— Required action —
Using the records below, copy exactly the part that opens with the line holding "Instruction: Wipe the" and closes with the line holding "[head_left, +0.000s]", minus the pictures.
**** Recorded information
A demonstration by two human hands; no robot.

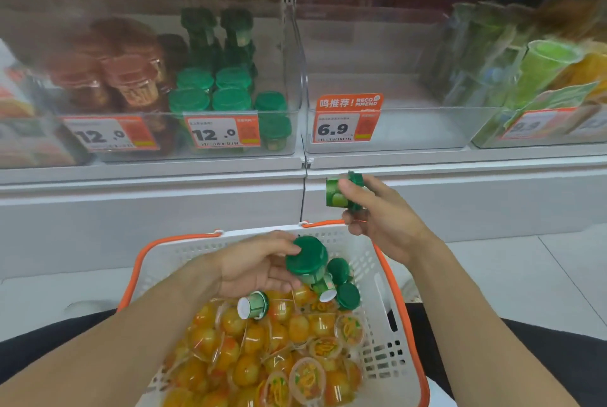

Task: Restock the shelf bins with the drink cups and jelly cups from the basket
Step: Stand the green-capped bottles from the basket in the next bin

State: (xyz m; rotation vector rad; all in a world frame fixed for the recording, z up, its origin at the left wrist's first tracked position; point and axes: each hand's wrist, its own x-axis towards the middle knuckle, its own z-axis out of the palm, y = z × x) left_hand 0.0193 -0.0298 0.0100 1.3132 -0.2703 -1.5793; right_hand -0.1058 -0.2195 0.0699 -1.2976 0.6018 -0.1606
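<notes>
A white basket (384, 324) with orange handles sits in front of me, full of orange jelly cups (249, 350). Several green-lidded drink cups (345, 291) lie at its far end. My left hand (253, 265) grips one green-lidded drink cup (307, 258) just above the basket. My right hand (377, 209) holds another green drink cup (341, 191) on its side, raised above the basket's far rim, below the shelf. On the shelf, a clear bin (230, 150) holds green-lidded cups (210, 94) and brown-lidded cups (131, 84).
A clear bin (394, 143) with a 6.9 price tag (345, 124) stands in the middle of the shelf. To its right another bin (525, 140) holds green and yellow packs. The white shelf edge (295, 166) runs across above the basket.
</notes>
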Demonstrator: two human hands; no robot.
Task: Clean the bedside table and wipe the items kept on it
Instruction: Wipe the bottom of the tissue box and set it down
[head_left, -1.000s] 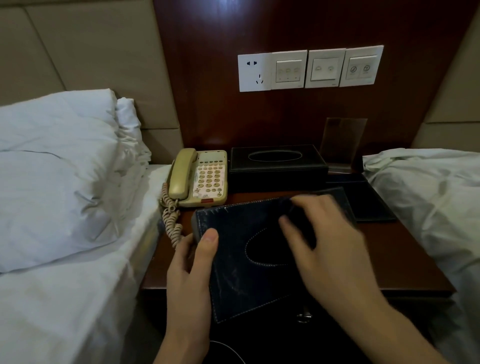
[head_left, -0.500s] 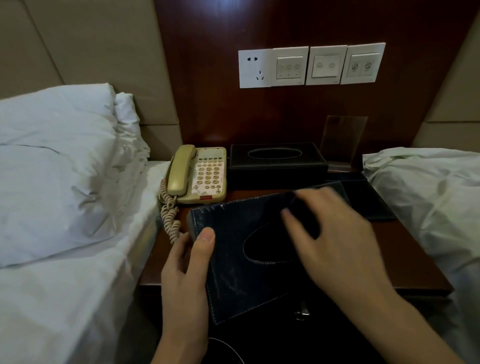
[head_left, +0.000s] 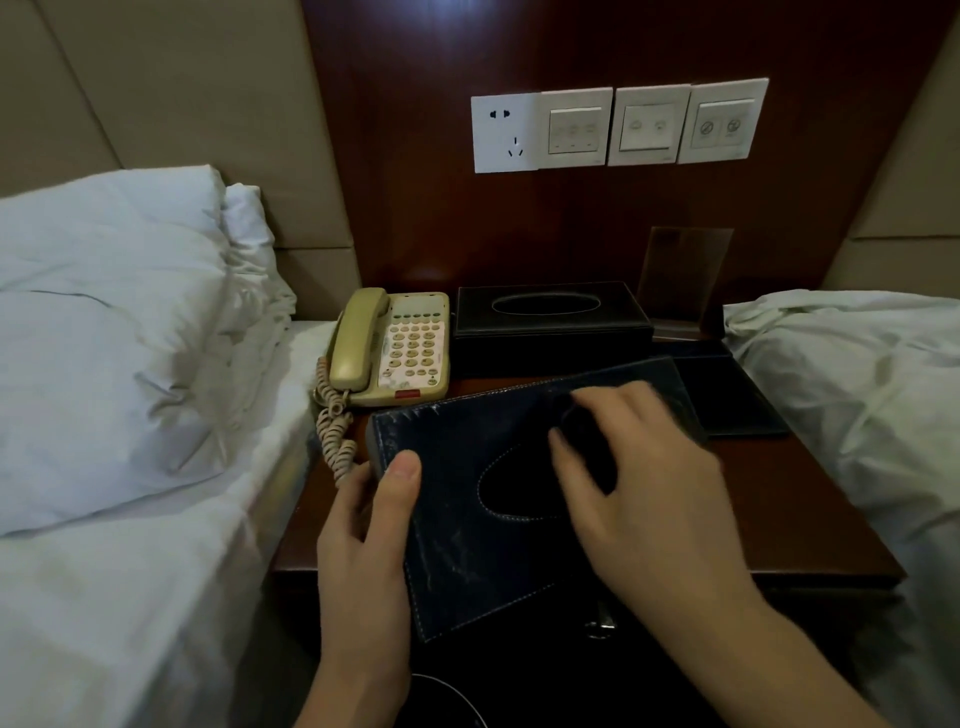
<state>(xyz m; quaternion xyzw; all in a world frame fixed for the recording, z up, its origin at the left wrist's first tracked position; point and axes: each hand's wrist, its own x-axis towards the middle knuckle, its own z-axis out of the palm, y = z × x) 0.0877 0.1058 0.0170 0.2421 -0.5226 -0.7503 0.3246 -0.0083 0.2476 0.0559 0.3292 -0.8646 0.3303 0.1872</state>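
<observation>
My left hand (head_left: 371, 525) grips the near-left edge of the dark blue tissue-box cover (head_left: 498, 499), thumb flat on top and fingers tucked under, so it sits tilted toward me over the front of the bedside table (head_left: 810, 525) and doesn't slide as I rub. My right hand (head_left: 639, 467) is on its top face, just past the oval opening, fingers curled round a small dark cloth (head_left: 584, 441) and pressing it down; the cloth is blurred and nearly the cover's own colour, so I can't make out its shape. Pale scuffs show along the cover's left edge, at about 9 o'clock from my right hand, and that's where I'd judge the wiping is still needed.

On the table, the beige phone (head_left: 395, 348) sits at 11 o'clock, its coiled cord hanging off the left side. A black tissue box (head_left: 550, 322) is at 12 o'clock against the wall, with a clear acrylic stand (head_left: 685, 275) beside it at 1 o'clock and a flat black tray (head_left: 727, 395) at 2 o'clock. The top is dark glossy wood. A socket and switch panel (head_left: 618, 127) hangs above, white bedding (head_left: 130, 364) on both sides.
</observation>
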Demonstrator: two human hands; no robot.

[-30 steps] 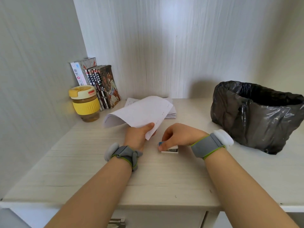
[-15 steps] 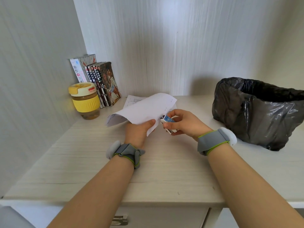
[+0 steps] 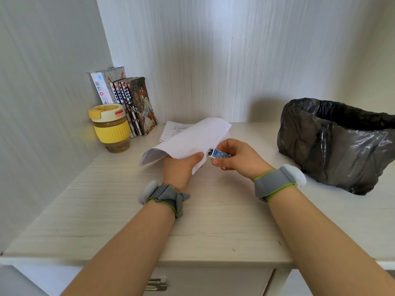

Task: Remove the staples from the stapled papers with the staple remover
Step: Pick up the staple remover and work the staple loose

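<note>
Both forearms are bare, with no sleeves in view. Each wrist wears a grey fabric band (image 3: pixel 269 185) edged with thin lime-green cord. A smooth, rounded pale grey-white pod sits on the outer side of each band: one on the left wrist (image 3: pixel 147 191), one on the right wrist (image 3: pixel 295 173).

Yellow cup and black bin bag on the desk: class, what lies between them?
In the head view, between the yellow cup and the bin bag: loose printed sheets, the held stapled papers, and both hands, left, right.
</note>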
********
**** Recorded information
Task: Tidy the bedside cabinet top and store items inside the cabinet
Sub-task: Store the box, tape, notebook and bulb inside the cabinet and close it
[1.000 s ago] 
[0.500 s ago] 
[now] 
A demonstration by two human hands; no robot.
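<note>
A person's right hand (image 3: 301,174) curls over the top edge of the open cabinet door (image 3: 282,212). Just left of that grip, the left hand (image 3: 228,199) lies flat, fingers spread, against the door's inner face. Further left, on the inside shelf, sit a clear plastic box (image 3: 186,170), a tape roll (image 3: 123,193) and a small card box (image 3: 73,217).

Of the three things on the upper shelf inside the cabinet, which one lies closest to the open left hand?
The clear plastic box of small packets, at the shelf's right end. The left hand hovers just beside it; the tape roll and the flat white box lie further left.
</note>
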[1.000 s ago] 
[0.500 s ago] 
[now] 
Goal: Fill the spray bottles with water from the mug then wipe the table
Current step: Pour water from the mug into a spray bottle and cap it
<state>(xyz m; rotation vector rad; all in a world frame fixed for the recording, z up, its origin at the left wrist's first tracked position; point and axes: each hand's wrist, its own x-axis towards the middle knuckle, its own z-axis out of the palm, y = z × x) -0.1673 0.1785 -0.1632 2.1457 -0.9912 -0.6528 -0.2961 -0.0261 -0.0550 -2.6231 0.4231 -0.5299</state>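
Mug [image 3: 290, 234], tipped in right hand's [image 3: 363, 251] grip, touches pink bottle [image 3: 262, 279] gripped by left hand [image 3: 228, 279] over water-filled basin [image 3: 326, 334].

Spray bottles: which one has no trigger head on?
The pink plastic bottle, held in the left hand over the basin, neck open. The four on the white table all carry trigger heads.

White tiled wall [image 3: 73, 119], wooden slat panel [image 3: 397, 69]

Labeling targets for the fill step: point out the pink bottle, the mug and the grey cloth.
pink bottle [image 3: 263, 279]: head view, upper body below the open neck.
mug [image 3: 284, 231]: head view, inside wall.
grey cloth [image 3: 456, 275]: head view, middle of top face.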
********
— Response for this exercise —
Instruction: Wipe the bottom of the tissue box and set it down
[head_left, -1.000s] 
[head_left, -0.500s] 
[head_left, +0.000s] 

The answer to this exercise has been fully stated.